Exercise aim ▸
A verbatim copy of every record is needed.

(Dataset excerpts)
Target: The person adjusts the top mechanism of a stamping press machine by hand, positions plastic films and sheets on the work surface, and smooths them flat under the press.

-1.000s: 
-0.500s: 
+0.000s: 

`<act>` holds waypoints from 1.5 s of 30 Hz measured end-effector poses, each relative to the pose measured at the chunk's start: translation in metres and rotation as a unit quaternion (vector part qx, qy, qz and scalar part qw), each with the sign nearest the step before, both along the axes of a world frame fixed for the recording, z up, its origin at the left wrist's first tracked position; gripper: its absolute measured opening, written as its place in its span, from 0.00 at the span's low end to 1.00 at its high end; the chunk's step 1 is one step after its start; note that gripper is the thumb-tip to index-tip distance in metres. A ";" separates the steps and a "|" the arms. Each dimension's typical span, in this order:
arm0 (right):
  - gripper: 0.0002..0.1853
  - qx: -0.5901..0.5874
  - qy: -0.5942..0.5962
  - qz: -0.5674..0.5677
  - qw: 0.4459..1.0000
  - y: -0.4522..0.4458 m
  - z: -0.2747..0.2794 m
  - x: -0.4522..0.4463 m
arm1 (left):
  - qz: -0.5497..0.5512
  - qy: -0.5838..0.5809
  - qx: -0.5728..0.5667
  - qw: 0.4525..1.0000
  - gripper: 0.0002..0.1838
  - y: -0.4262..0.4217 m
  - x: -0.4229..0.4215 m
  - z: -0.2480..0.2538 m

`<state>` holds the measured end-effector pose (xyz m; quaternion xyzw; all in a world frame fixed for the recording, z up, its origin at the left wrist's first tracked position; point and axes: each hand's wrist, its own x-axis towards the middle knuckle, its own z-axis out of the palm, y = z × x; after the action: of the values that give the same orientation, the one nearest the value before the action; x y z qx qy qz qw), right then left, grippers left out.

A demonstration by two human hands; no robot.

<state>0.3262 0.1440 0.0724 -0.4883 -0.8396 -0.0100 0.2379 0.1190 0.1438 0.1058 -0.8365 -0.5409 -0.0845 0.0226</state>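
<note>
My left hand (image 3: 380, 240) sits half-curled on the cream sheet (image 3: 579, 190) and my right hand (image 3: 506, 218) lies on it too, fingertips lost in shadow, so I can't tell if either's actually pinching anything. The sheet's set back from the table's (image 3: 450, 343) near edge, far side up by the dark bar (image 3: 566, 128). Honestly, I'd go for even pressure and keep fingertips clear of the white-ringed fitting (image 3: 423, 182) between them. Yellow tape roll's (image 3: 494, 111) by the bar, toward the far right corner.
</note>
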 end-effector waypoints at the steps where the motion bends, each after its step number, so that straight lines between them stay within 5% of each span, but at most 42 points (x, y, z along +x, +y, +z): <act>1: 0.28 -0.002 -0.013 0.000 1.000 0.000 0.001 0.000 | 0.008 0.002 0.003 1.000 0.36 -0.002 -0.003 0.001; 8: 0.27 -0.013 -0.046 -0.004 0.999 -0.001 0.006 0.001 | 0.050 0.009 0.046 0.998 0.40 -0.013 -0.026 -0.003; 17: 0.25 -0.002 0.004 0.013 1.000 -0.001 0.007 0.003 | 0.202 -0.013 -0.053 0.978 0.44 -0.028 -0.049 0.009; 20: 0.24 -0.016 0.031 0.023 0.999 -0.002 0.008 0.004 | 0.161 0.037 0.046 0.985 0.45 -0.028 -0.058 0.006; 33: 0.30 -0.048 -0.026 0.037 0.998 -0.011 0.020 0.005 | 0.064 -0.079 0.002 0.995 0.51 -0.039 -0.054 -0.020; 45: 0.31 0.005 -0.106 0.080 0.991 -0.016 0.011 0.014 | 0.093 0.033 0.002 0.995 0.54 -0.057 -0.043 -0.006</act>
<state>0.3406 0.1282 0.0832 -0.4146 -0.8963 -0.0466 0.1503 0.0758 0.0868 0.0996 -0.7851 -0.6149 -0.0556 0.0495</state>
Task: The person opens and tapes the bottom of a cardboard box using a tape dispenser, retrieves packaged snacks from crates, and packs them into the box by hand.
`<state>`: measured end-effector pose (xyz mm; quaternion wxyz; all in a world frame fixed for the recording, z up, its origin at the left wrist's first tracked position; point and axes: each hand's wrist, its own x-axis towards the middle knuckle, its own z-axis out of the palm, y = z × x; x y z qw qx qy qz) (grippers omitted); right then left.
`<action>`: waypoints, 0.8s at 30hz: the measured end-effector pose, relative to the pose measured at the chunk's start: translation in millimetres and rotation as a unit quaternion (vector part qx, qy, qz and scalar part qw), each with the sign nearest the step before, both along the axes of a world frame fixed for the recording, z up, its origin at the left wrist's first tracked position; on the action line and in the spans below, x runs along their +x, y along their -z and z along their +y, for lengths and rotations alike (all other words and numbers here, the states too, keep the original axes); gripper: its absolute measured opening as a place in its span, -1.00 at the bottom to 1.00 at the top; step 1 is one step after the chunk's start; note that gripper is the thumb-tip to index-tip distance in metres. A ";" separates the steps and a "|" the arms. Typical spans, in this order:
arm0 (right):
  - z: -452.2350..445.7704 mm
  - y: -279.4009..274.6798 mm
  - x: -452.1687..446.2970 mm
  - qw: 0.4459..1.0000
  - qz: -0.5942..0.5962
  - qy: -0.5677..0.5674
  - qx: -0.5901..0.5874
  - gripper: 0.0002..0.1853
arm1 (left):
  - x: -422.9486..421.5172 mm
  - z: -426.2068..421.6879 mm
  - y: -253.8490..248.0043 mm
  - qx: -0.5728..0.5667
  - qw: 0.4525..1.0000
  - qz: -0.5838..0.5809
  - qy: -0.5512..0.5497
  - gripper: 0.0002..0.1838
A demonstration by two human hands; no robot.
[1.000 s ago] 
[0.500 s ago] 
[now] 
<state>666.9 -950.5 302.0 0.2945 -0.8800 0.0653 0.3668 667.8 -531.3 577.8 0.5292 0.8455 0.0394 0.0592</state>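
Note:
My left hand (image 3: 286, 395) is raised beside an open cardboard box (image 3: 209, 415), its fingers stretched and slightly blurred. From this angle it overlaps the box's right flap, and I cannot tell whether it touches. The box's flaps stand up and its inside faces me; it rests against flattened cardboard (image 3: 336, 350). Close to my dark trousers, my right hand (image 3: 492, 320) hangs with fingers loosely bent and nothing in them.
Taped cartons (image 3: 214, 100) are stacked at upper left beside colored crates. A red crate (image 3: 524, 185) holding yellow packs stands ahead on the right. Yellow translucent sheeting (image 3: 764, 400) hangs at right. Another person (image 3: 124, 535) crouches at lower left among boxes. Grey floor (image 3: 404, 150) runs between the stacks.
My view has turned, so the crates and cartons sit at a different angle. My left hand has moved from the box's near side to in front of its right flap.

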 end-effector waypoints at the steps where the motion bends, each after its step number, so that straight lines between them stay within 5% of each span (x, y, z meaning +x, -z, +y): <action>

Exercise result ▸
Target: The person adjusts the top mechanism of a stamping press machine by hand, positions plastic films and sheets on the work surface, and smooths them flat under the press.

-1.000s: 
-0.500s: 
+0.000s: 

`<act>` holds waypoints from 1.5 s of 30 Hz measured end-effector poses, each relative to the pose measured at the chunk's start: translation in metres and rotation as a unit quaternion (vector part qx, qy, qz and scalar part qw), each with the sign nearest the step before, both along the axes of a world frame fixed for the recording, z up, its origin at the left wrist's first tracked position; gripper: its absolute measured opening, written as its place in its span, from 0.00 at the span's low end to 1.00 at its high end; the chunk's step 1 is one step after its start; note that gripper is the thumb-tip to index-tip distance in metres. A ";" separates the steps and a "|" the arms. Each dimension's typical span, in this order:
arm0 (right):
  - gripper: 0.0002..0.1853
  - qx: -0.5901..0.5874
  - qy: -0.5942..0.5962
  - qz: -0.5674..0.5677
  - qw: 0.4459..1.0000
  - y: -0.4522..0.4458 m
  - z: -0.2747..0.2794 m
  - x: -0.4522..0.4463 m
arm1 (left):
  - qz: -0.5497..0.5512
  - qy: -0.5838..0.5809
  - qx: -0.5728..0.5667
  - qw: 0.4525..1.0000
  - gripper: 0.0002..0.1838
  - y: -0.4262..0.4217 m
  - x: -0.4229..0.4215 m
  - z: -0.2480..0.2538 m

`<state>` holds the measured end-effector pose (xyz m; quaternion xyzw; all in a world frame fixed for the recording, z up, its origin at the left wrist's first tracked position; point and axes: each hand's wrist, its own x-axis towards the middle knuckle, its own z-axis out of the palm, y = z × x; after the action: of the values that give the same orientation, the one nearest the value before the action; x y z qx qy qz qw), right then left, grippers left out.

A demonstration by two human hands; no robot.

<state>0.3262 0.1440 0.0724 -0.4883 -0.8396 -0.0100 0.2379 0.1190 0.1438 0.1058 -0.8365 -0.5409 -0.0845 0.0226</state>
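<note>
My left hand (image 3: 380, 240) sits half-curled on the cream sheet (image 3: 579, 190) and my right hand (image 3: 506, 218) lies on it too, fingertips lost in shadow, so I can't tell if either's actually pinching anything. The sheet's set back from the table's (image 3: 450, 343) near edge, far side up by the dark bar (image 3: 566, 128). Honestly, I'd go for even pressure and keep fingertips clear of the white-ringed fitting (image 3: 423, 182) between them. Yellow tape roll's (image 3: 494, 111) by the bar, toward the far right corner.
</note>
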 end-effector waypoints at the steps where the motion bends, each after its step number, so that straight lines between them stay within 5% of each span, but at most 42 points (x, y, z along +x, +y, +z): <act>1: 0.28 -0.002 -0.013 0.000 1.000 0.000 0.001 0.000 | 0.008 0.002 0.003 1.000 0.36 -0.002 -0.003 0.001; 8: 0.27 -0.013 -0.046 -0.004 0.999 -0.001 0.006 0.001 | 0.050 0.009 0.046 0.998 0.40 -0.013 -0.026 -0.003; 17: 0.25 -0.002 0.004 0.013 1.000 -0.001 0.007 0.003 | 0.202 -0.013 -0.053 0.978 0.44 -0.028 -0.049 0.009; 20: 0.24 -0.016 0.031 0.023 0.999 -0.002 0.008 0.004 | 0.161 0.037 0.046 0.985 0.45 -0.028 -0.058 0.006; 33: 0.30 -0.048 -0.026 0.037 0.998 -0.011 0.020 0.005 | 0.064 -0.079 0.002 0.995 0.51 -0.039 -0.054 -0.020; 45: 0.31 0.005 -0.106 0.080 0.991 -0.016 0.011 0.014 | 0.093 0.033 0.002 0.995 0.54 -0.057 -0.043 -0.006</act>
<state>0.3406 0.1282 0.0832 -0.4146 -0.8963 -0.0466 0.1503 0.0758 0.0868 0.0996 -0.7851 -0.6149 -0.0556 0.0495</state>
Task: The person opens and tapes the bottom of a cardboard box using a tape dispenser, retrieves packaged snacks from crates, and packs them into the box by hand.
`<state>`: measured end-effector pose (xyz mm; quaternion wxyz; all in a world frame fixed for the recording, z up, its origin at the left wrist's first tracked position; point and axes: each hand's wrist, its own x-axis towards the middle knuckle, its own z-axis out of the palm, y = z × x; x y z qw qx qy qz) (grippers omitted); right then left.
`<action>`: waypoints, 0.8s at 30hz: the measured end-effector pose, relative to the pose measured at the chunk's start: translation in millimetres and rotation as a unit quaternion (vector part qx, qy, qz and scalar part qw), each with the sign nearest the step before, both along the axes of a world frame fixed for the recording, z up, its origin at the left wrist's first tracked position; on the action line and in the spans below, x runs along their +x, y along their -z and z along their +y, for lengths and rotations alike (all other words and numbers here, the states too, keep the original axes); gripper: its absolute measured opening as a place in its span, -1.00 at the bottom to 1.00 at the top; step 1 is one step after the chunk's start; note that gripper is the thumb-tip to index-tip distance in metres. A ";" separates the steps and a "|" the arms. Typical spans, in this order:
arm0 (right):
  - z: -452.2350..445.7704 mm
  - y: -279.4009..274.6798 mm
  - x: -452.1687..446.2970 mm
  - qw: 0.4459..1.0000
  - qz: -0.5942..0.5962
  - qy: -0.5677..0.5674
  - qx: -0.5901..0.5874
  - gripper: 0.0002..0.1853
arm1 (left):
  - x: -422.9486..421.5172 mm
  - z: -426.2068..421.6879 mm
  - y: -253.8490..248.0043 mm
  - qx: -0.5728..0.5667
  - qw: 0.4525..1.0000
  - qz: -0.5838..0.5809
  - qy: -0.5512..0.5497
  - gripper: 0.0002..0.1838
A demonstration by two human hands; no robot.
[1.000 s ago] 
[0.500 s ago] 
[now] 
<state>666.9 -950.5 302.0 0.2945 -0.8800 0.0653 0.3668 667.8 -531.3 577.8 0.5292 0.8455 0.0394 0.0592</state>
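Note:
My left hand (image 3: 286, 395) is raised beside an open cardboard box (image 3: 209, 415), its fingers stretched and slightly blurred. From this angle it overlaps the box's right flap, and I cannot tell whether it touches. The box's flaps stand up and its inside faces me; it rests against flattened cardboard (image 3: 336, 350). Close to my dark trousers, my right hand (image 3: 492, 320) hangs with fingers loosely bent and nothing in them.
Taped cartons (image 3: 214, 100) are stacked at upper left beside colored crates. A red crate (image 3: 524, 185) holding yellow packs stands ahead on the right. Yellow translucent sheeting (image 3: 764, 400) hangs at right. Another person (image 3: 124, 535) crouches at lower left among boxes. Grey floor (image 3: 404, 150) runs between the stacks.
My view has turned, so the crates and cartons sit at a different angle. My left hand has moved from the box's near side to in front of its right flap.
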
 end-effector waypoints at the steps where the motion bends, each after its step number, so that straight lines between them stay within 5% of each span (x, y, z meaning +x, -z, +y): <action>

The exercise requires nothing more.